Crate mutf8[][src]

A library which implements lightweight encoding and decoding functions for converting to and from MUTF-8. This is a non-standard variant of UTF-8 that is used internally by some systems that need to represent UTF-16 as 8-bit characters while ensuring no strings can contain embedded null characters.

Use of this encoding is discouraged by the Unicode Consortium. This encoding should only be used for working with existing internal APIs.

use std::borrow::Cow;

let str = "Hello, world!";
// 16-bit Unicode characters are the same in UTF-8 and MUTF-8:
assert_eq!(mutf8::encode(str), Cow::Borrowed(str.as_bytes()));
assert_eq!(mutf8::decode(str.as_bytes()).unwrap(), Cow::Borrowed(str));

let str = "\u{10401}";
let mutf8_data = &[0xED, 0xA0, 0x81, 0xED, 0xB0, 0x81];
// 'mutf8_data' is a byte slice containing a 6-byte surrogate pair which
// becomes a 4-byte UTF-8 character.
assert_eq!(mutf8::decode(mutf8_data).unwrap(), Cow::Borrowed(str));

let str = "\0";
let mutf8_data = &[0xC0, 0x80];
// 'str' is a null character which becomes a two-byte MUTF-8 representation.
assert_eq!(mutf8::encode(str), Cow::Borrowed(mutf8_data))

Security

As a general rule, this library is intended to fail on malformed or unexpected input.

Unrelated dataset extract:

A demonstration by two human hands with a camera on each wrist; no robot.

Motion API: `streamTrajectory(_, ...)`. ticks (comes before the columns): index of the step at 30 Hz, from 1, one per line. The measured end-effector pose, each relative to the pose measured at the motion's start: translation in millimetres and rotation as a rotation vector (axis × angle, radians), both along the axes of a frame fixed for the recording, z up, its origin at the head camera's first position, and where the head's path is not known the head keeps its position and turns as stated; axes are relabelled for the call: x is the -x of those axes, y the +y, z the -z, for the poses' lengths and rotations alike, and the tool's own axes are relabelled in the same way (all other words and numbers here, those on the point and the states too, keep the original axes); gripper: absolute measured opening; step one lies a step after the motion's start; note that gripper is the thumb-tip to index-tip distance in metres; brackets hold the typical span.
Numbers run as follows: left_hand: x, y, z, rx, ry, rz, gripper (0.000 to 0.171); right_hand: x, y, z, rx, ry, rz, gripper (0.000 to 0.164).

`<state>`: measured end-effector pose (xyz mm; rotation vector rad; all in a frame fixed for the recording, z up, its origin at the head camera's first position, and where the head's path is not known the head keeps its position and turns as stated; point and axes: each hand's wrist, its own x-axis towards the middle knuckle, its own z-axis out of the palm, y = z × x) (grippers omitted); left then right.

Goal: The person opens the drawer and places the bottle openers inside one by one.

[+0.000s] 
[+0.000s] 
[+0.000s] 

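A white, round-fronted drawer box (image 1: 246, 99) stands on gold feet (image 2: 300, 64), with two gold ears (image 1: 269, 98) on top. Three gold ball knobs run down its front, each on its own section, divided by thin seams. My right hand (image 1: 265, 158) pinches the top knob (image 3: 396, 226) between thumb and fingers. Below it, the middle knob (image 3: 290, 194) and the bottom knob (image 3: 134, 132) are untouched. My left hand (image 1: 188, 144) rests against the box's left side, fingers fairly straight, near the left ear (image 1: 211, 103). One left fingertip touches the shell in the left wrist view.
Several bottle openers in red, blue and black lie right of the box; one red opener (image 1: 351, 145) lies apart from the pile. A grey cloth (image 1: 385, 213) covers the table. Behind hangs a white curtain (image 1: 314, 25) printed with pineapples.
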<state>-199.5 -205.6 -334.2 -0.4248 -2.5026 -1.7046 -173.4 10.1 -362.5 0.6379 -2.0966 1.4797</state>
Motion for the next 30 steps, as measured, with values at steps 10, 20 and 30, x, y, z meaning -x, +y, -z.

This is desired, as CESU-8 should only be used for internal use, any error should signify an issue with a developer’s code or some attacker is trying to improperly encode data to evade security checks.

Surrogate Pairs and UTF-8

The UTF-16 encoding uses “surrogate pairs” to represent Unicode code points in the range from U+10000 to U+10FFFF. These are 16-bit numbers in the range 0xD800 to 0xDFFF.

  • 0xD800 to 0xDBFF: First half of surrogate pair. When encoded as CESU-8, these become 11101101 10100000 10000000 to 11101101 10101111 10111111.

  • 0xDC00 to 0xDFFF: Second half of surrogate pair. These become 11101101 10110000 10000000 to 11101101 10111111 10111111.

Wikipedia explains the code point to UTF-16 conversion process:

Consider the encoding of U+10437 (𐐷):

  • Subtract 0x10000 from 0x10437. The result is 0x00437, 0000 0000 0100 0011 0111.
  • Split this into the high 10-bit value and the low 10-bit value: 0000000001 and 0000110111.
  • Add 0xD800 to the high value to form the high surrogate: 0xD800 + 0x0001 = 0xD801.
  • Add 0xDC00 to the low value to form the low surrogate: 0xDC00 + 0x0037 = 0xDC37.

This crate is a modified version of Eric Kidd’s cesu-rs repository. This crate was developed for Residua as part of their technical philosophy to have no external dependencies.

Structs

DecodingError

The error type which is returned from decoding MUTF-8 data to UTF-8.

Functions

decode

Converts a slice of bytes to a string slice.

encode

Converts a string slice to MUTF-8 bytes.

encoded_len

Given a string slice, this function returns how many bytes in MUTF-8 are required to encode the string slice.

is_valid

Returns true if a string slice contains UTF-8 data that is also valid MUTF-8. This is mainly used in testing if a string slice needs to be explicitly encoded using mutf8::encode().